Tor and Nick both looked worried. “You really think,” asked Nick, “we can do that?”

“It shouldn’t be a problem. And it beats spending a few days skimming the upper atmosphere. No, we should be all right. They got through.”

“They’re a lot bigger than we are.”

“We’ll take it slow.”

But even Bill seemed doubtful. When she went up to the bridge and he could speak to her alone, he asked whether she was sure it was a good idea.

“Yes, Bill, it’s a good idea. Put out the scoops and retract everything except the sensors.”

“The chindi has just reentered the storm.”

“Okay.”

Her commlink blipped.

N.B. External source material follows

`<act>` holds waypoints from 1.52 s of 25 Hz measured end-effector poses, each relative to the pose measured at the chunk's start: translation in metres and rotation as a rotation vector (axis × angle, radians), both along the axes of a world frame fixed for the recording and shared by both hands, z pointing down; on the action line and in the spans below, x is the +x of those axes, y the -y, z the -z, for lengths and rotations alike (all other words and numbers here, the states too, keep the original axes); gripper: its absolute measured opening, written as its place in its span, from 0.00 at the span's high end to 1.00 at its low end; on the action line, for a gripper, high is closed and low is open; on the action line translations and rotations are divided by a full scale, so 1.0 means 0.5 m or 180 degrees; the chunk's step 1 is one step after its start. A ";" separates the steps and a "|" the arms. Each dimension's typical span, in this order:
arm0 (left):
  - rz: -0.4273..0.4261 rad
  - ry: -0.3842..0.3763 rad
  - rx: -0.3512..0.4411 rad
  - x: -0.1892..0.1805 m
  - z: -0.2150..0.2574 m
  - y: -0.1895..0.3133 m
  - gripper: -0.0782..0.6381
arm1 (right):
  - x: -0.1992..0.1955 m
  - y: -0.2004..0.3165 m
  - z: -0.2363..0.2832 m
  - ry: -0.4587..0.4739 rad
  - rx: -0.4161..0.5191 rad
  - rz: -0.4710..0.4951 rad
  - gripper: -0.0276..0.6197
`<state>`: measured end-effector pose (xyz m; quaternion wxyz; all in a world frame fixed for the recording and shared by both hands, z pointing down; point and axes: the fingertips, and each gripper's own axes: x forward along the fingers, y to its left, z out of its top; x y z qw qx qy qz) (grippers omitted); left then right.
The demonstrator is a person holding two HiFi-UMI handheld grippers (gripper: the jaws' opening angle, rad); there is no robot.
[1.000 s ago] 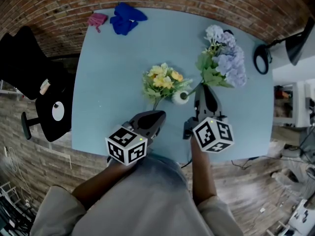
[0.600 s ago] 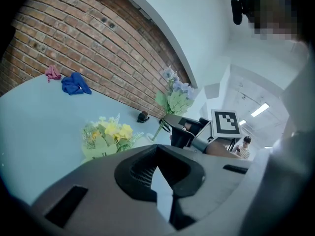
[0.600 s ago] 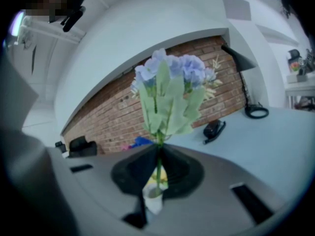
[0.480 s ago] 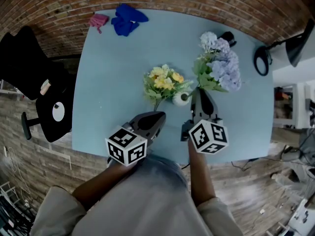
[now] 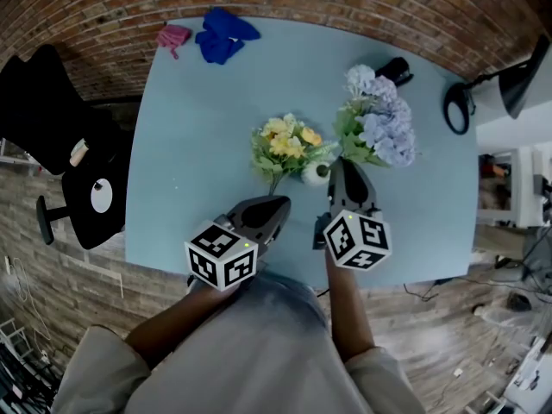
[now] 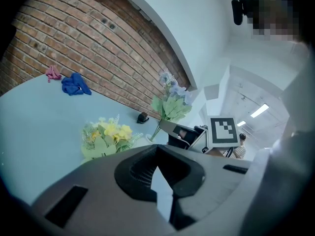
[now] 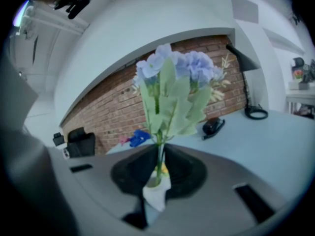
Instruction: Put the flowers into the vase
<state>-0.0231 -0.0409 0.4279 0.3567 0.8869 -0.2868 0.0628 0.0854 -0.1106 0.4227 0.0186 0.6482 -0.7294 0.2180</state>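
Note:
A bunch of pale purple flowers [image 5: 378, 126] stands nearly upright over the blue table [image 5: 207, 119]. My right gripper [image 5: 343, 171] is shut on its green stem. In the right gripper view the stem [image 7: 158, 159] runs down between the jaws into the mouth of the small white vase [image 7: 156, 191]. The vase [image 5: 316, 174] stands at the table's middle. A yellow bunch [image 5: 285, 141] lies just left of it, stem toward me. My left gripper [image 5: 276, 203] hovers near that stem's end, shut and empty.
A blue cloth [image 5: 222, 31] and a pink cloth [image 5: 171, 34] lie at the table's far left corner. A small black object [image 5: 397, 69] sits behind the purple bunch. A black lamp [image 5: 504, 80] stands at the right edge, a black chair [image 5: 60, 136] off the left side.
My right gripper has shifted left and lower with the purple bunch, which now stands more upright with its stem at the vase. The left gripper and yellow bunch have not moved.

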 end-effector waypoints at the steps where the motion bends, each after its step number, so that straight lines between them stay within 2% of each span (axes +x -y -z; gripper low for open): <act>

It was Alyx, who was with the others in mission control. “The displays just went off,” she said.

“Alyx, that’s because we shut the imagers down for the passage through the Slurpy.”

“Is that necessary?” rumbled George.

“It’s a precaution.”

“Let’s take the chance. We’d like to see this.”

“Okay,” she said. “Visibility will probably be pretty restricted once we get into it.” Bill reactivated two of the imagers, one on either beam. She fed the pictures down to mission control and put them up on her own overhead.

“Thank you,” said Alyx.

“Welcome.” She directed her passengers to activate restraints. “Bill, what’s happening with the two bottles?”

“The first one continues on its original course, Hutch. It’s still accelerating. I cannot see any probable destination. The other has just lit its engine and appears to be about to leave orbit. In fact it is doing so now.”